My smartphone has anyway found a unique place in my digital life and is inching its way towards my heart. Nevertheless, ask the general population what they think about smartphones - most will be like "Oh, those zombies staring at them iphones constantly, I wonder how they don't get run over by buses! Mine phone shows me the time and takes calls and that's all I need". It's natural for people to not feel needs that have never been fulfilled - you never miss something that you've never had. I'm confident that these are going to be a dying breed soon, though. In fact, it's already happening, at least in London - the overall UK smarphone penetration is at the top of the range for Europe at 40% but this includes rural areas with poor 3G coverage where it makes little sense to own one; in London the tedium of the trips in the tube and the congested traffic has forced most people to kill time by tapping their fingers on various screens. And in Singapore it has already happened, with hefty 90% - gosh, don't they have old people there, I thought it's a civilized country but apperently they euthanize them at 50.
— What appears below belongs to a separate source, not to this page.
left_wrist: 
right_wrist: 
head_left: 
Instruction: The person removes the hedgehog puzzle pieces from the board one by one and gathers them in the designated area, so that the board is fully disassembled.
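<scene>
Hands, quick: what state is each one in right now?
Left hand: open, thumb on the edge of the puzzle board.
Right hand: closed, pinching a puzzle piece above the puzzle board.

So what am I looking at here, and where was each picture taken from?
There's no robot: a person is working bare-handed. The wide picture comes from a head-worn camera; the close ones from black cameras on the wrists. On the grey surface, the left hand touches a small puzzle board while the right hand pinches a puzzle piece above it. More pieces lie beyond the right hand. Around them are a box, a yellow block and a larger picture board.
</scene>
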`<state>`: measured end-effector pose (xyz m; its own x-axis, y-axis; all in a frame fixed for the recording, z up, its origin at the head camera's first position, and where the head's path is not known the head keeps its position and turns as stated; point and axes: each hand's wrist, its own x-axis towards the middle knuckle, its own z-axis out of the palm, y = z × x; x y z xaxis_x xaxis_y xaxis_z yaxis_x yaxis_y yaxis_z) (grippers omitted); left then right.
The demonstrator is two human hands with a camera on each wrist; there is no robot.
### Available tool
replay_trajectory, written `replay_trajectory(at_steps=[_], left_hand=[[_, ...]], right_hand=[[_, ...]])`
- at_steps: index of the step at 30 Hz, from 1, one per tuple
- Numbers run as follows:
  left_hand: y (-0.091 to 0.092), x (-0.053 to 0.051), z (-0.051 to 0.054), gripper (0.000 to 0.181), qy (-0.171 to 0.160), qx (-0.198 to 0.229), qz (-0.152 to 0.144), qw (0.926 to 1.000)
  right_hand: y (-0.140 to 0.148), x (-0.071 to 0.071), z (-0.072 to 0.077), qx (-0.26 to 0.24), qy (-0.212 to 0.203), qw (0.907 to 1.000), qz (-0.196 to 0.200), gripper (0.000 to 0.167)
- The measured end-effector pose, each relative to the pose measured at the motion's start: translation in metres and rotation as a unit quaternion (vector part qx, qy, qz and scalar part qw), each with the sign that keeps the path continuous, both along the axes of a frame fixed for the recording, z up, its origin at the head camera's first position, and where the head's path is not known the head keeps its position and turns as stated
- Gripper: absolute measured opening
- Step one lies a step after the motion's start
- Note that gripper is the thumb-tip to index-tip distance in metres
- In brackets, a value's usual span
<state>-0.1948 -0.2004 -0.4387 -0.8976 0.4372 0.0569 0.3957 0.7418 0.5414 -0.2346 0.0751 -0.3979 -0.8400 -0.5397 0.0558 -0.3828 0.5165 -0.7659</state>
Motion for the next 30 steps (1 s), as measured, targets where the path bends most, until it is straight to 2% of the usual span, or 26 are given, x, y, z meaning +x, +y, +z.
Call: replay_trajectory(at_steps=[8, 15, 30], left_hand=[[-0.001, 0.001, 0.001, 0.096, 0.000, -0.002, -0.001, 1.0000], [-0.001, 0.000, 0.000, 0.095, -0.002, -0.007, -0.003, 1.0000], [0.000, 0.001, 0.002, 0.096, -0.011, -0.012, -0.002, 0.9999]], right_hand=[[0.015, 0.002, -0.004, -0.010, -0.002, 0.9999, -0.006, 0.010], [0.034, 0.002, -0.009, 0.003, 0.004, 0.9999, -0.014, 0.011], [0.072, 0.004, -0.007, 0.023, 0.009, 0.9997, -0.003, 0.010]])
Now tablets are braced to be (or already are?) the next big thing. When the first iPads came out they looked kind of neat although I couldn't quite see their niche. iPads, I thought, are only good for use in cramped seats, and iPad owners never travel in cramped seats. I was willing to try one but as someone that types with more than 60 wpm, I see the physical keyboard as a very important part of the human-device interface, so the urge was not that strong. Then the Android-based tablets came out and although they are still in their infancy I'll be damned if I buy a gadget with storage that I can't browse with my shell but should rather sync through iTunes, one of the shittiest applications every to be shoved down the users' throats. Immature as they are, the tablet wars have already provided for some hilarity with the countless legal battles that Apple and Samsung are locked in, cultimating to the one that invokes 2001: A Space Odyssey and shall from now on be known as the Kubrick defense (after the Chewbacca defence). I another twist in this story, the supposedly game-chaning new screen of the iPad and its heart, the A4 system-on-a-chip (i.e. CPU + GPU) are both manufatcured by Samsong. Go figure! The only thing that's for certain is that the Samsung tablets are not likely to be technologically inferior to the iPads. Now throw in an open OS and lower price and I can see them getting popular quite soon.
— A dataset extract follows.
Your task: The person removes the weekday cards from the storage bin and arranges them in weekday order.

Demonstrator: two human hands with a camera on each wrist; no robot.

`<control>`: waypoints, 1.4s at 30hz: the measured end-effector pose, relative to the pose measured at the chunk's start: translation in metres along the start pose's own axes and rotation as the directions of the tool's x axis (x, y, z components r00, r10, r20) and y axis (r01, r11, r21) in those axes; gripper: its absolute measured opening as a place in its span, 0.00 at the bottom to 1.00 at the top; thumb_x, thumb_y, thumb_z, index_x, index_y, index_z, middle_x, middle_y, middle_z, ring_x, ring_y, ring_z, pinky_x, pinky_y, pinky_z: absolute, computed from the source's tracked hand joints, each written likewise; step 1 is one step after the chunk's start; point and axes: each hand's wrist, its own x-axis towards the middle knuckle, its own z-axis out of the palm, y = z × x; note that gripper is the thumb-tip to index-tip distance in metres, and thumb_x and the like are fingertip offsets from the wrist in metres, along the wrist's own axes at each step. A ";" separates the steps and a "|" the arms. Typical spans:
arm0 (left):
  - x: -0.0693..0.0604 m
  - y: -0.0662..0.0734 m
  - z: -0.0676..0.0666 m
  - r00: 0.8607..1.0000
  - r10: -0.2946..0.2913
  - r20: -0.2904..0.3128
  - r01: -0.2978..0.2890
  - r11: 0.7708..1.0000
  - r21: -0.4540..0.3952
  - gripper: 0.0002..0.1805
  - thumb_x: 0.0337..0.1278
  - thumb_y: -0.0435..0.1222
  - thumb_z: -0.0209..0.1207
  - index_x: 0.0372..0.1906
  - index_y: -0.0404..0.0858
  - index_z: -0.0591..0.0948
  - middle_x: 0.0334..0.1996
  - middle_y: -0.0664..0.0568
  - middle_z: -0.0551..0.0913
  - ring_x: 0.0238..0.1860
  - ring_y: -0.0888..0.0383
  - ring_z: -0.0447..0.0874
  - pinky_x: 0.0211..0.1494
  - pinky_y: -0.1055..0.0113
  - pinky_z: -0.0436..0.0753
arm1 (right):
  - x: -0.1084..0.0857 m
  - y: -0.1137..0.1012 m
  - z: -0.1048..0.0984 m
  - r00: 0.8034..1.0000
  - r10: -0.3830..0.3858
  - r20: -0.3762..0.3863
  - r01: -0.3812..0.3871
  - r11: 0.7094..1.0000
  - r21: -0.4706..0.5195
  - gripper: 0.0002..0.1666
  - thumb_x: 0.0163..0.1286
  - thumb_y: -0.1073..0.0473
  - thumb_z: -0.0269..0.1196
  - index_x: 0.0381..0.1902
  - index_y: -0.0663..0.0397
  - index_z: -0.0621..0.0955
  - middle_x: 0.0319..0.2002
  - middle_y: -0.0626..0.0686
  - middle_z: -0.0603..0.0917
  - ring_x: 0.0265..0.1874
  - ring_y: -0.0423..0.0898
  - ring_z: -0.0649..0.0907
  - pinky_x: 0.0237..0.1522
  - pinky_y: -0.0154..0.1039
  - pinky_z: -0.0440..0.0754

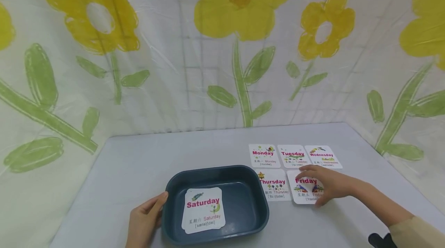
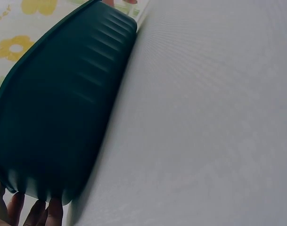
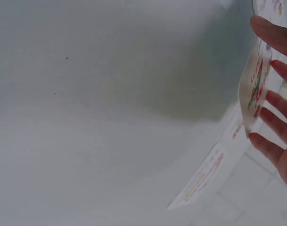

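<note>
My left hand [image 1: 145,219] grips the left end of a dark teal plastic tray [image 1: 245,205], thumb at the rim and fingers against the outer wall. In the left wrist view the fingertips press the end of the tray [image 2: 53,113]. Inside it lies a small stack of cards with the Saturday card [image 1: 203,211] on top. My right hand [image 1: 328,182] holds the Friday card [image 1: 301,194] by its edges, fingers at the top and thumb near the lower right corner. The right wrist view shows this card [image 3: 251,92] slightly bowed beside the fingers.
Monday [image 1: 264,157], Tuesday [image 1: 293,158] and Wednesday [image 1: 324,159] cards form a back row on the white table [image 1: 139,163]. The Thursday card [image 1: 276,186] lies left of Friday, its left edge partly behind the tray. A flower-printed curtain [image 1: 160,66] hangs behind.
</note>
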 end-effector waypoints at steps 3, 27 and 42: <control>0.000 0.000 0.000 1.000 0.004 -0.001 -0.004 1.000 -0.008 0.48 0.38 0.68 0.58 0.54 0.31 0.77 0.54 0.36 0.76 0.45 0.44 0.83 0.36 0.63 0.85 | 0.005 0.006 0.002 1.000 -0.016 -0.005 0.016 1.000 -0.014 0.42 0.38 0.45 0.76 0.54 0.42 0.74 0.61 0.62 0.69 0.59 0.66 0.68 0.53 0.62 0.70; 0.000 -0.002 -0.001 1.000 0.000 0.005 0.001 1.000 -0.016 0.48 0.38 0.68 0.58 0.54 0.31 0.77 0.54 0.37 0.77 0.44 0.46 0.83 0.37 0.64 0.85 | 0.018 0.014 0.005 0.999 0.037 0.020 -0.037 0.999 0.006 0.37 0.39 0.47 0.76 0.50 0.44 0.77 0.56 0.55 0.74 0.55 0.59 0.72 0.52 0.60 0.73; 0.000 -0.002 0.000 1.000 -0.003 0.004 0.003 1.000 -0.029 0.48 0.37 0.68 0.58 0.54 0.31 0.77 0.52 0.37 0.78 0.40 0.50 0.85 0.36 0.65 0.85 | 0.012 -0.005 -0.014 0.927 0.277 0.254 -0.293 0.956 0.023 0.15 0.49 0.53 0.71 0.33 0.46 0.77 0.30 0.46 0.75 0.32 0.45 0.72 0.32 0.41 0.71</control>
Still, I'm not entirely sold just yet. Apart from the cramped seats, which I do use often, I have limited use of a super big phone that doesn't fit into a pocket, which is what tablets pretty much are if you run iOS, or even android, on them. Now if only this thing could have a real OS on it and still last that long on battery!
I kind of like Microsoft's strategy here - they include tablet support for the full-featured OSs and leave Windows Phone just for, well, phones. Subsequently, vendors of Windows-based tablets are trying to fit a real computer into the form factor, rather than going bottom-up (i.e. enlarging a touchscreen phone). An example is the Samsung Series 7 Slate PC, that has a real i5 processor and comes from their laptop, rather than mobile phone division. That's a gadget I'd love to use so much that the 3:30 hours of battery life will simply not be enough. Now there is a lot of hype about Windows 8 and how tablet-friendly it's going to be and I must admit that I'm kind of succumbing to it, if someone manages to put it on something equally powerful that lasts for more than 7 hours on battery I'll be the first to buy one (online - not queueing like an apple addict).